Getting Your Child Ready for Testing
Testing is an important part of your child's educational program. Testing provides useful information for you and your child's teacher and helps you plan a better program. As a parent, there are several things you can do to make testing a good experience for your child.
- Relax - Testing is usually a fun experience. Often a young child sees testing as a series of games. You can help your child by telling them that testing is usually O.K. and he will only do things that other children his age can handle. Children do not take special tests because they are dumb or because they are bad people. Special tests help teachers make learning easier for their students by finding out which things are easy for a child and which things are hard.
- Rest - A child with plenty of rest is more able to think clearly and stick with a job. It is important to be sure your child had enough sleep for two or three nights before testing.
- Be Honest - The truth is, some parts of the testing will be easy for your child and some parts may be hard. Most school tests are made for children between the ages of 6 and 16-so some questions are very, very easy and some are quite hard. Some parts of the test can be like puzzles- nobody gets all of a puzzle right the first time. Usually only the questions that are "just right for a child your age" will be asked. Nobody expects your child to get everything right. If your child asks you about this, tell him.

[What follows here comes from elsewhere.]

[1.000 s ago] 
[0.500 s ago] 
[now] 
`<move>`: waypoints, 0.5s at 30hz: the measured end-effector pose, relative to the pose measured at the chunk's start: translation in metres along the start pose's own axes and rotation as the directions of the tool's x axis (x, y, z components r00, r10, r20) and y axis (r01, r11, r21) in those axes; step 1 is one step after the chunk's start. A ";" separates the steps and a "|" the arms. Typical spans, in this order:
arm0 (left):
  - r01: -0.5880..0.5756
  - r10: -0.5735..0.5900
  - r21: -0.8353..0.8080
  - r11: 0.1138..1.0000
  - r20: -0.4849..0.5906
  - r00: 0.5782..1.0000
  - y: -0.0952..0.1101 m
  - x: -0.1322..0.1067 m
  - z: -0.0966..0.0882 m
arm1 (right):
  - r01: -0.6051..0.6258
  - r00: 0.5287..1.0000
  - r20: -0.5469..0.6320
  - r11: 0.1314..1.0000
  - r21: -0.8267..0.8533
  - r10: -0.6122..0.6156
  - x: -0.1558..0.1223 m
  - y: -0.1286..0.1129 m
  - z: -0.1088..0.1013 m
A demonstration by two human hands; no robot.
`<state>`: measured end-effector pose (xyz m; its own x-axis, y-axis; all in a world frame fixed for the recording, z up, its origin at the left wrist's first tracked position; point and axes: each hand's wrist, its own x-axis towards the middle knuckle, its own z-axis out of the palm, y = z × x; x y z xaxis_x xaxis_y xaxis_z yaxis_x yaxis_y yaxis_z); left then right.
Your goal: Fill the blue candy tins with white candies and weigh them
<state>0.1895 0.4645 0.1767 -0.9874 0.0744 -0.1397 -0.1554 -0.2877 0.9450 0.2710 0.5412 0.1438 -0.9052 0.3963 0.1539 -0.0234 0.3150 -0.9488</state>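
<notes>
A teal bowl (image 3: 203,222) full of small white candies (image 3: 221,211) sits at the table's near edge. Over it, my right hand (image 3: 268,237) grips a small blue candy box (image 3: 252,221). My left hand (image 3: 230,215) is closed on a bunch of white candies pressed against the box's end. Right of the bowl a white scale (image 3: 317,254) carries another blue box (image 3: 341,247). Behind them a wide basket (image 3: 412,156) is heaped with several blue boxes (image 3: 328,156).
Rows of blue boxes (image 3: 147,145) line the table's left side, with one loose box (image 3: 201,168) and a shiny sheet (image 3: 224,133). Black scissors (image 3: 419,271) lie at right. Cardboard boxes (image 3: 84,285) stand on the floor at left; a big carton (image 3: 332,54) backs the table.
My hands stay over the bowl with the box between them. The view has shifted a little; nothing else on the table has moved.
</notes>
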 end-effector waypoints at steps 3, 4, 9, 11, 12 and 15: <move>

- Prepare - Your child will do as well as he or she can on tests. Don't try to teach her any test items you might know. Don't try to give her practice answering questions. You really won't help your child do better on these tests. You probably will make your child nervous. Instead, spend time thinking about things that might help the tester. Make a list of important information from when your child was little (when she walked and talked, what illnesses she has had, any special fears she may have). Get ready to tell the school what you think might be the problem.
- Trust - Trust your school. The teachers and principal of your school will try to help you understand what the test will be about. They cannot give you copies of the test book. After the tests are given, they cannot give you a copy of your child's answers. They will give you a report of how your child did on the tests.